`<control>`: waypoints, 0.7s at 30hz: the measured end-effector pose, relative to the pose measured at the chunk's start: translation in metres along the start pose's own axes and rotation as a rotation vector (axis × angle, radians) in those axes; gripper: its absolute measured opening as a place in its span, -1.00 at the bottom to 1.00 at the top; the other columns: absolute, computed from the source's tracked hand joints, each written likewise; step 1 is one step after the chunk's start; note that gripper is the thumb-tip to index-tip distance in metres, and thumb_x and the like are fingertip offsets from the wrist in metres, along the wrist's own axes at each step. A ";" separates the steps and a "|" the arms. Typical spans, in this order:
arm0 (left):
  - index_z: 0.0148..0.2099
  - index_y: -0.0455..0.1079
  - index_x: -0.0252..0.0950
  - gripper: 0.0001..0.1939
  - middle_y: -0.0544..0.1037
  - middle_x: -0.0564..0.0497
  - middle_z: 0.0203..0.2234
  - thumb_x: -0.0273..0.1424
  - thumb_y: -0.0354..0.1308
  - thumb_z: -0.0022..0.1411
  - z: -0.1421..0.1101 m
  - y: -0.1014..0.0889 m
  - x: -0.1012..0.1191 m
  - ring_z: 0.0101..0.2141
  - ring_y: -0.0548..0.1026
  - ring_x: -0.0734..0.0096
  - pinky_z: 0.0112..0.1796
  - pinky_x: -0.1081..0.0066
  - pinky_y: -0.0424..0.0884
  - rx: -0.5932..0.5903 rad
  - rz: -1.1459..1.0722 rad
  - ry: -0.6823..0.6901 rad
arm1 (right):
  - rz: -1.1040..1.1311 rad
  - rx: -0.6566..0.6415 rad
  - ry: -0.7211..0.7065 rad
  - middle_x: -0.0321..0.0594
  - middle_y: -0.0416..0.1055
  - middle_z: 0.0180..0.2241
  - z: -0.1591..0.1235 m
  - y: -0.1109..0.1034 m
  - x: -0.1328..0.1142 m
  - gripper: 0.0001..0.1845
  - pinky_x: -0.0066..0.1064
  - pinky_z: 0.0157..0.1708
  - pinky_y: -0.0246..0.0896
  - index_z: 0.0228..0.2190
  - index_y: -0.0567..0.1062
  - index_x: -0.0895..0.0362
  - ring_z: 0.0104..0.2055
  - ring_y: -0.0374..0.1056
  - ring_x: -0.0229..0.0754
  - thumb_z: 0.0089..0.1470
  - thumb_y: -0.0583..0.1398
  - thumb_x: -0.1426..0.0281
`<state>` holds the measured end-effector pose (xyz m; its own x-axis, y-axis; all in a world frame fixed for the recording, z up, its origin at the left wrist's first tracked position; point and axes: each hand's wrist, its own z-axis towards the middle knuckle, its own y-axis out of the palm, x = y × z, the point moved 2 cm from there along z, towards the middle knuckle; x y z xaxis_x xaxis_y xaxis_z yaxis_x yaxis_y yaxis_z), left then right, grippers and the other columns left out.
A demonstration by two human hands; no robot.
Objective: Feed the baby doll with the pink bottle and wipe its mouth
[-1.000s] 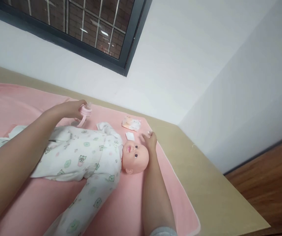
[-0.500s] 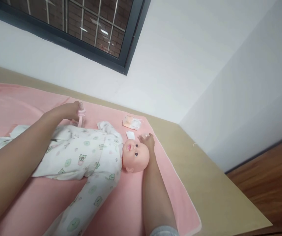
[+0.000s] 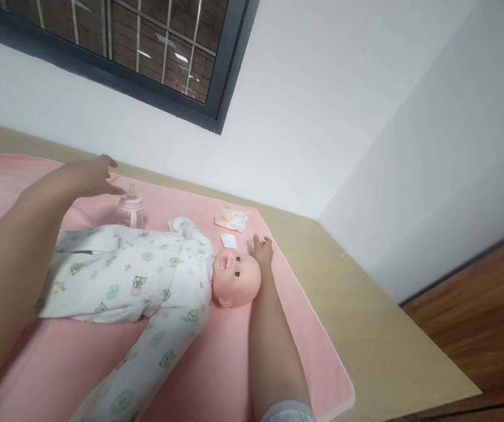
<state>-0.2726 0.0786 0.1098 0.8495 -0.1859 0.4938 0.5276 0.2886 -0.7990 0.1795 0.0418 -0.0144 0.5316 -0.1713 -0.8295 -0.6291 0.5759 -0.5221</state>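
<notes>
My left hand [image 3: 96, 176] is held just behind and to the left of a clear baby bottle [image 3: 131, 205] with a pink collar and handle. Its fingers are spread and hold nothing. The bottle stands upright beside a baby doll [image 3: 159, 266] in a white printed outfit, which lies on its back. Beyond the doll's bald head, my right hand [image 3: 263, 249] rests low over the pink cloth [image 3: 234, 363]. Its fingers are bent but apart; a small clear piece by the fingertips is hard to make out.
A white folded square [image 3: 228, 241] and a small orange-and-white packet [image 3: 231, 218] lie near the doll's head. The cloth covers part of a pale wooden tabletop [image 3: 366, 316]. Behind it rise a white wall and a dark-framed window [image 3: 214, 111].
My left hand has let go of the bottle and moved up and left. My right hand's fingers have drawn in slightly; the clear piece between them no longer shows plainly. The view has shifted a little.
</notes>
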 end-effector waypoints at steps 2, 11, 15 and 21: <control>0.15 0.11 -0.38 -0.28 0.43 -0.31 -0.01 0.01 0.12 0.12 -0.010 -0.006 0.037 -0.14 0.43 -0.19 -0.18 -0.01 0.35 -0.020 0.100 0.000 | 0.019 0.024 -0.010 0.15 0.35 0.04 0.003 0.000 0.000 -0.37 -0.14 0.08 0.07 0.07 0.30 0.24 0.11 0.24 0.09 0.10 0.04 0.08; -0.02 0.39 -0.26 -0.43 0.46 -0.17 0.04 0.05 0.06 0.10 -0.034 0.083 0.196 0.00 0.44 0.04 -0.05 0.24 0.34 -0.690 -0.158 0.450 | 0.088 0.177 -0.133 0.05 0.41 -0.05 0.000 -0.007 -0.008 -0.52 -0.24 0.07 0.09 -0.07 0.38 0.21 0.05 0.26 -0.02 0.17 -0.06 0.15; -0.12 0.49 -0.28 -0.39 0.55 -0.22 -0.09 0.11 0.14 -0.01 -0.030 0.129 0.220 -0.15 0.53 0.02 -0.11 0.22 0.41 -1.017 -0.144 0.386 | 0.101 0.198 -0.165 0.05 0.42 -0.06 -0.005 -0.010 -0.013 -0.56 -0.24 0.07 0.10 -0.14 0.40 0.20 0.05 0.27 -0.03 0.18 -0.09 0.19; -0.13 0.55 -0.28 -0.26 0.58 -0.30 -0.17 0.23 0.19 -0.14 -0.027 0.170 0.227 -0.18 0.54 -0.14 -0.20 0.12 0.48 -1.328 -0.119 0.245 | 0.122 0.206 -0.166 0.05 0.41 -0.06 -0.008 -0.012 -0.016 -0.58 -0.25 0.03 0.14 -0.13 0.38 0.18 0.05 0.26 -0.04 0.19 -0.12 0.23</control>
<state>0.0097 0.0596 0.0767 0.7033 -0.3468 0.6205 0.0749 -0.8319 -0.5499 0.1739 0.0310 0.0038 0.5551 0.0324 -0.8312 -0.5748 0.7372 -0.3552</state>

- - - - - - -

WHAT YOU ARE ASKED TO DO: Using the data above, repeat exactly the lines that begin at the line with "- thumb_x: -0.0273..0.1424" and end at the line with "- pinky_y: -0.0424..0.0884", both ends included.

TASK SOLUTION:
  - thumb_x: -0.0273..0.1424
  - thumb_y: -0.0354..0.1308
  - thumb_z: -0.0022..0.1411
  - z: -0.1421..0.1101 m
  - y: -0.1014..0.0889 m
  - x: -0.1012..0.1191 m
  - ring_z: 0.0101..0.2141
  - ring_y: -0.0548..0.1026
  - ring_x: -0.0734..0.0096
  - pinky_z: 0.0112..0.1796
  - pinky_x: -0.1081..0.0066
  - pinky_y: -0.0424..0.0884

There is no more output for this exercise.